New Zealand Parliament
- Long title An Act to consolidate certain Enactments of the General Assembly relating to bills of exchange. ;
- Citation: 1908 No. 15 (as amended)
- Territorial extent: Realm of New Zealand
- Royal assent: 4 August 1908

Amended by
- Statutes Amendment Act 1946; Cheques Act 1960; Bills of Exchange Amendment Act 1963; Bills of Exchange Amendment Act 1971; Bills of Exchange Amendment Act 1979; Credit Contracts Act 1981; Bills of Exchange Amendment Act 1995; Bills of Exchange Amendment Act 2002; Bills of Exchange Amendment Act 2016

= Bills of Exchange Act 1908 =

Act of Parliament in New Zealand

The Bills of Exchange Act 1908 is an Act of the New Zealand Parliament which regulates bills of exchange and related promissory notes. It is based on the Imperial Bills of Exchange Act 1882 (UK). The Act also applies to the Realm of New Zealand, which includes the Cook Islands and Niue as well as New Zealand.

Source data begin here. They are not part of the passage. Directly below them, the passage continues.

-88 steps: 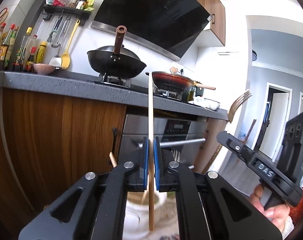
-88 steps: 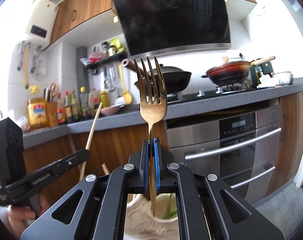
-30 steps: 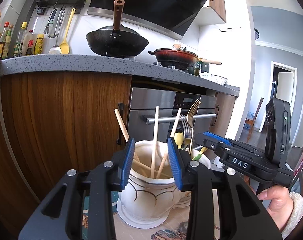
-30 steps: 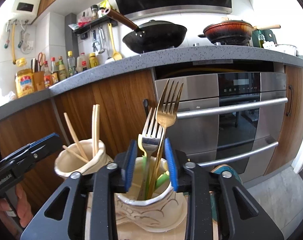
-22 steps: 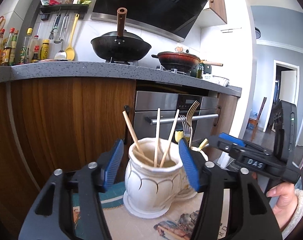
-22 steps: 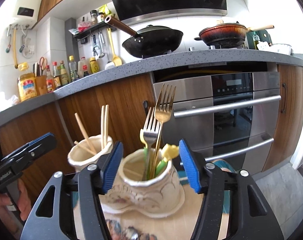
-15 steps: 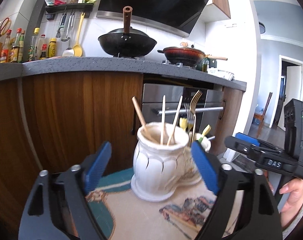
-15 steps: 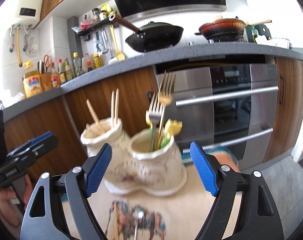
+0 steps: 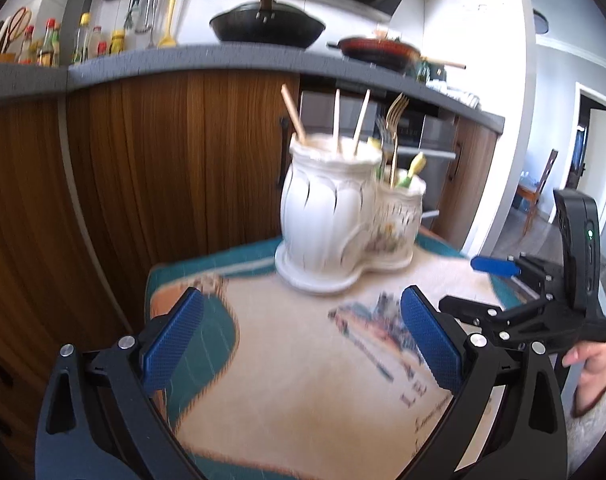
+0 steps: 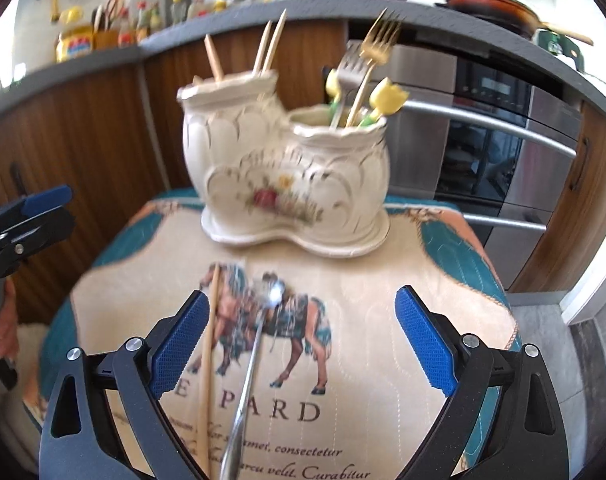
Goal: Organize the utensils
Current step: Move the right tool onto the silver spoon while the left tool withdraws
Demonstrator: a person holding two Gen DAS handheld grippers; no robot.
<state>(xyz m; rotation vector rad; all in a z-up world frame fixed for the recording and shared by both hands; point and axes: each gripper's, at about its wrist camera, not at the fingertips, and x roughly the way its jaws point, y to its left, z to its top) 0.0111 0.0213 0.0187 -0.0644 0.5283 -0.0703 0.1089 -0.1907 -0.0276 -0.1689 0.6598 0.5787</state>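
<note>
A white ceramic double holder stands at the far side of a printed mat point(image 10: 383, 360). Its tall pot point(image 9: 327, 208) point(image 10: 227, 132) holds wooden chopsticks point(image 10: 269, 42). The short pot point(image 9: 399, 216) point(image 10: 335, 168) holds a gold fork point(image 10: 377, 46), a silver fork and yellow-tipped utensils. A loose chopstick point(image 10: 207, 364) and a silver utensil point(image 10: 251, 364) lie on the mat under my right gripper point(image 10: 301, 300). Its jaws are opening wide, pads touching nothing. My left gripper point(image 9: 303, 300) hangs over bare mat short of the tall pot, jaws opening, nothing between them.
Wooden cabinet doors point(image 9: 163, 168) and a steel oven point(image 10: 503, 128) stand close behind the table. A grey counter point(image 9: 183, 60) above carries a black wok point(image 9: 267, 28) and a red pan. A person's hand point(image 9: 595, 364) holds the right gripper at the mat's right edge.
Earlier the left gripper was shut on a chopstick and the right on the gold fork; both now stand in the pots. Both grippers have opened, drawn back and tipped down toward the mat.
</note>
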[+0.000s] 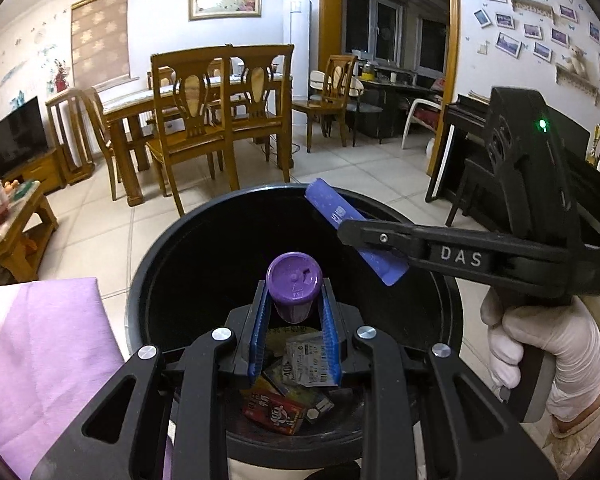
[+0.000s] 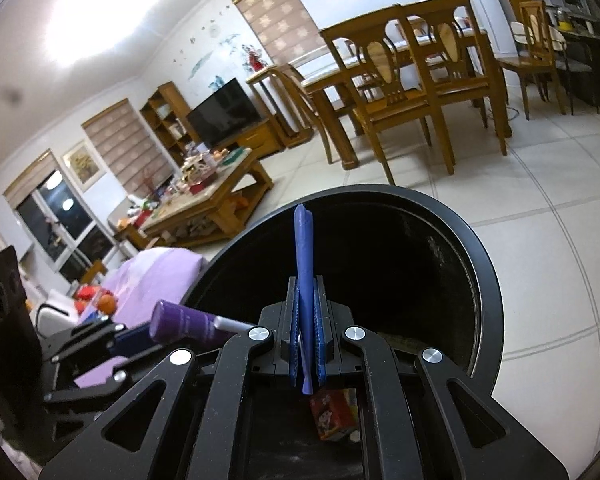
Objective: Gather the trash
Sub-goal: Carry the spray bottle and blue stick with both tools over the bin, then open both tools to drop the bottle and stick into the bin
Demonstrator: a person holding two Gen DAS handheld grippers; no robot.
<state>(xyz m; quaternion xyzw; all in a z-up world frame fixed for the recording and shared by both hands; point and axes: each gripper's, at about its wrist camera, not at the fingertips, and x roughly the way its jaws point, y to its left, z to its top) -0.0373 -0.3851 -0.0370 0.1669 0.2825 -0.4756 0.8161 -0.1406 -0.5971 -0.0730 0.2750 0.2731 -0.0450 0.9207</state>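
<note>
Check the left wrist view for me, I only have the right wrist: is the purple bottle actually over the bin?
Observer: Yes. From there the purple bottle, clamped in the left gripper, shows against the dark opening, inside the rim of the bin.
Operator: And my blue thing? I see it edge-on.
Observer: It is a flat blue packet with print on its face, pinched by the right gripper above the far side of the opening.
Operator: What's lying in there?
Observer: A red box and crumpled printed wrappers lie at the bottom.
</note>
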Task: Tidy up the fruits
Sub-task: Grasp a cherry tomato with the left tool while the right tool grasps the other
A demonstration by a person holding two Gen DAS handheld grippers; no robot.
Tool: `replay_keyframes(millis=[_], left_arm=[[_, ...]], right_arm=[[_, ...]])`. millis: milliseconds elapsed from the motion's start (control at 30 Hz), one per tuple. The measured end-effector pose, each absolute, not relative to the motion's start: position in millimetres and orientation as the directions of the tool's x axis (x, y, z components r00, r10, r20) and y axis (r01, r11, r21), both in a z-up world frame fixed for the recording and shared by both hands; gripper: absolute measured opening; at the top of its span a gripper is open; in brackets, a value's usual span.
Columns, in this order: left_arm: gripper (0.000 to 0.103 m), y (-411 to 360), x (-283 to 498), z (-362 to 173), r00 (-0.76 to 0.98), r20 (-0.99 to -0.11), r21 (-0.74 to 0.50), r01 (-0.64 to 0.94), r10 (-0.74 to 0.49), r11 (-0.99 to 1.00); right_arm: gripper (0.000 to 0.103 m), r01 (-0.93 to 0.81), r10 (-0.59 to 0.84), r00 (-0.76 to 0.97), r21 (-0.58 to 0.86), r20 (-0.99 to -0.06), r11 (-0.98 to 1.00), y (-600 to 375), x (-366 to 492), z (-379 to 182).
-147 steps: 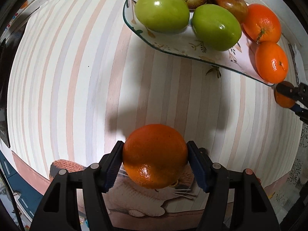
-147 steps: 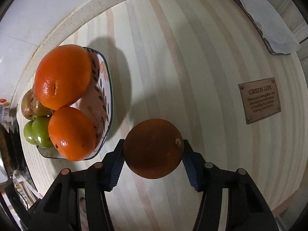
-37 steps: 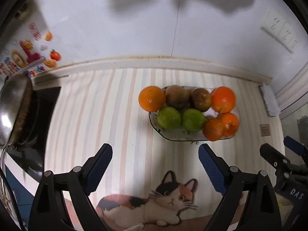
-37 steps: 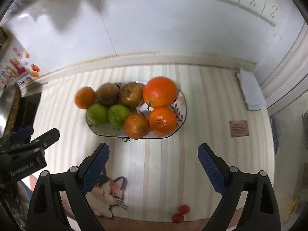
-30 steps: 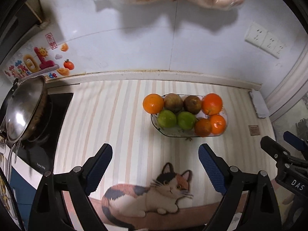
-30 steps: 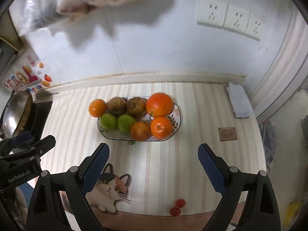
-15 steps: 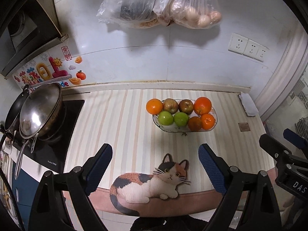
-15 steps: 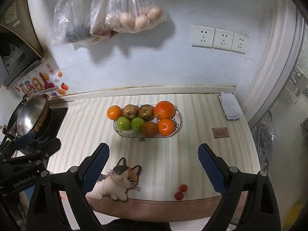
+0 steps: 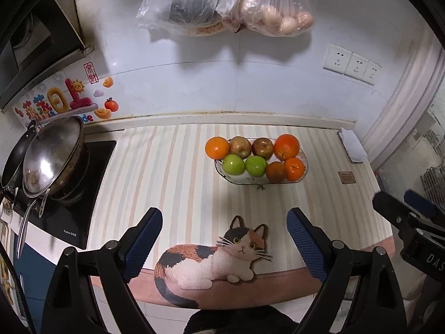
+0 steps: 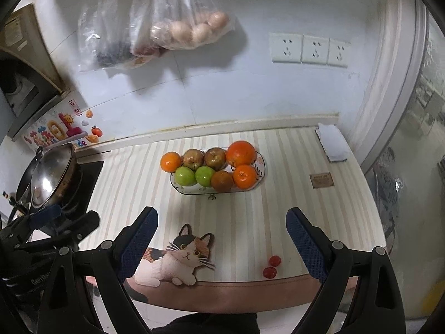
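both grippers, left [image 9: 224, 239] and right [image 10: 222, 239], empty with jaws wide apart. dish [image 9: 303, 164] at frame centre holds apples and oranges. two red fruits [image 10: 272, 266] lower right remain loose; nearly done.

four oranges [image 10: 241, 153], two green apples [image 10: 185, 176] — two red apples [image 10: 193, 158]

I see a white tiled wall [image 9: 222, 83] behind a striped counter [image 9: 167, 172]. Three sockets [image 10: 310, 48] sit on the wall at right, and plastic bags [image 9: 222, 2] hang above. At left a stove [image 9: 75, 200] carries a steel wok [image 9: 52, 156], with stickers [image 9: 58, 100] on the wall behind it. A cat mat [image 9: 211, 258] lies on the counter's front edge.
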State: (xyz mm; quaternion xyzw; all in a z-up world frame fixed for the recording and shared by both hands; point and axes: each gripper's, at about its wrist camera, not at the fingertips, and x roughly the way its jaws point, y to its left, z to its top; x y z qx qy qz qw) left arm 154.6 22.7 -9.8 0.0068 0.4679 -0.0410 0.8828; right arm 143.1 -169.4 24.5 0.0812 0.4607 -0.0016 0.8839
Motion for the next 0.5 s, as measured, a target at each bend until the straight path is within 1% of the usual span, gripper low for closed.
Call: replay_keyframes(millis=[133, 200, 300, 333, 367, 400, 433, 467, 500], left_arm=[[0.092, 11.6, 169.1, -29.6, 0.551, -0.833, -0.027, 0.062, -0.056, 0.998], [0.092, 2.2, 176.5, -43.7, 0.537, -0.842, -0.028, 0.059, -0.055, 0.998], [0.092, -22.4, 189.0, -75.8, 0.478, -0.878, 0.012, 0.076, -0.026, 0.997], [0.092, -31.6, 191.7, -87.0, 0.460, -0.888, 0.040, 0.085, -0.004, 0.996], [0.092, -45.7, 195.2, -105.1, 0.423, -0.906, 0.064, 0.115, 0.009, 0.991], [0.092, -54.6, 197.3, -117.5, 0.393, -0.919, 0.068, 0.139, 0.008, 0.988], [0.092, -64.3, 198.7, -130.4, 0.363, -0.932, 0.077, 0.164, 0.012, 0.984], [0.092, -75.4, 199.5, -145.1, 0.328, -0.944, 0.091, 0.191, 0.024, 0.977], [0.092, -87.0, 199.7, -162.5, 0.274, -0.962, 0.080, 0.222, 0.017, 0.972]], right_arm=[[0.095, 0.135, 0.082, 0.507, 0.173, -0.858, 0.976, -201.0, 153.6, -10.4], [0.095, 0.173, 0.061, 0.453, 0.154, -0.890, 0.973, -221.9, 157.7, -39.9], [0.095, 0.216, 0.058, 0.357, 0.142, -0.932, 0.966, -250.1, 161.8, -90.8], [0.093, 0.230, 0.078, 0.318, 0.156, -0.945, 0.961, -259.9, 162.0, -112.6], [0.089, 0.242, 0.101, 0.282, 0.173, -0.954, 0.955, -267.3, 161.8, -131.3], [0.086, 0.252, 0.119, 0.259, 0.186, -0.959, 0.950, -272.0, 161.4, -143.9], [0.081, 0.278, 0.162, 0.209, 0.217, -0.964, 0.936, -281.4, 160.8, -169.8], [0.073, 0.298, 0.189, 0.186, 0.239, -0.964, 0.924, -287.1, 160.5, -181.7], [0.070, 0.335, 0.242, 0.159, 0.283, -0.957, 0.899, -296.5, 160.0, -199.5]])
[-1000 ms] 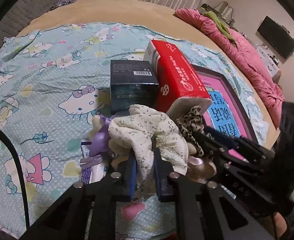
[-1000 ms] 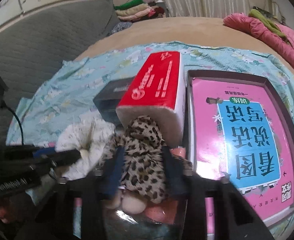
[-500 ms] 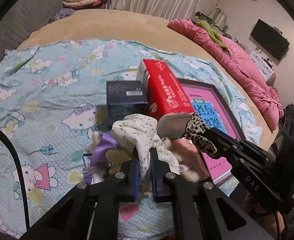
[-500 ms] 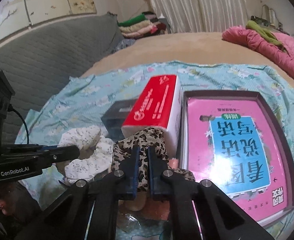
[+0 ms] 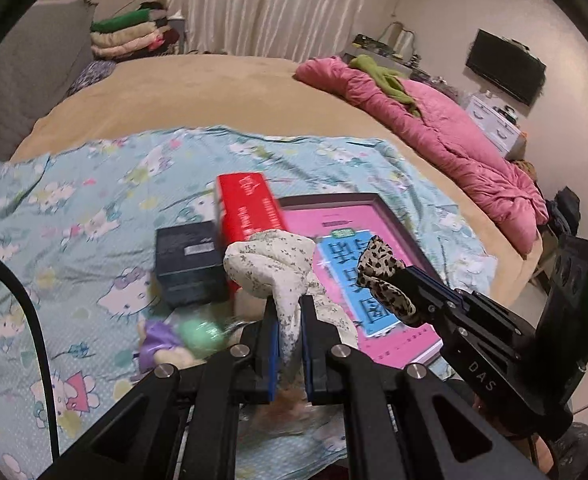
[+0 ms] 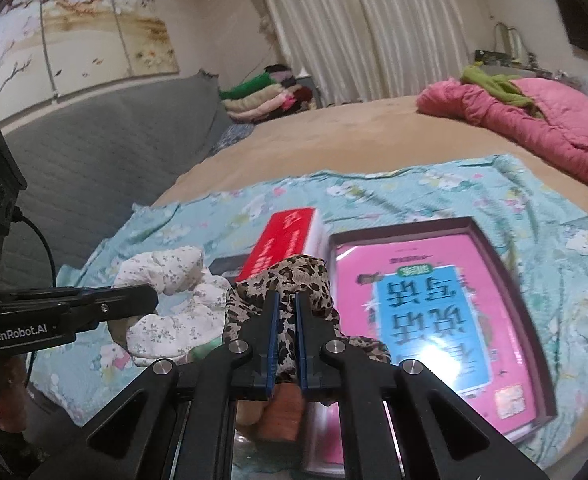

Sections 11 to 14 of the Statutes Amendment Act 1946, the Cheques Act 1960, the Bills of Exchange Amendment Act 1963, the Bills of Exchange Amendment Act 1971, the Bills of Exchange Amendment Act 1979, and the Bills of Exchange Amendment Act 1995, are deemed part of the Bills of Exchange Act 1908. (Note: The Statutes Amendment Act 1946, section 11; the Cheques Act 1960, section 1(1); the Bills of Exchange Amendment Act 1963, section 1; the Bills of Exchange Amendment Act 1971, section 1; the Bills of Exchange Amendment Act 1979, section 1(1); and the Bills of Exchange Amendment Act 1995, section 1.)

The Bills of Exchange Act 1908 consolidates the Bills of Exchange Act 1883, the Bills of Exchange Act 1883 Amendment Act 1884, and the Bills of Exchange Act Amendment Act 1905. (Note: The Bills of Exchange Act 1908, section 1(2) and First Schedule)

== Amendments ==
Sections 4(1) and (1A) were substituted for section 4(1) by section 3 of the Bills of Exchange Amendment Act 2002.

The proviso was substituted for sections 14(a)(i) and (ii) by section 13 of the Statutes Amendment Act 1946. Section 14(a) was substituted by section 3(1) of the Bills of Exchange Amendment Act 1979.

Section 30(2) was substituted by section 50 of the Credit Contracts Act 1981.

Section 40(2) was substituted by section 4(1) of the Bills of Exchange Amendment Act 1979.

Sections 41(1)(da) and (2)(fa) were inserted by section 5 of the Bills of Exchange Amendment Act 1979.

Section 75 was substituted by section 2 of the Bills of Exchange Amendment Act 1971.

Section 82 was repealed by section 8(1) of the Cheques Act 1960.

Section 96A was inserted by section 4 of the Bills of Exchange Amendment Act 2016.

Section 97 was repealed by section 2 of the Bills of Exchange Amendment Act 1963.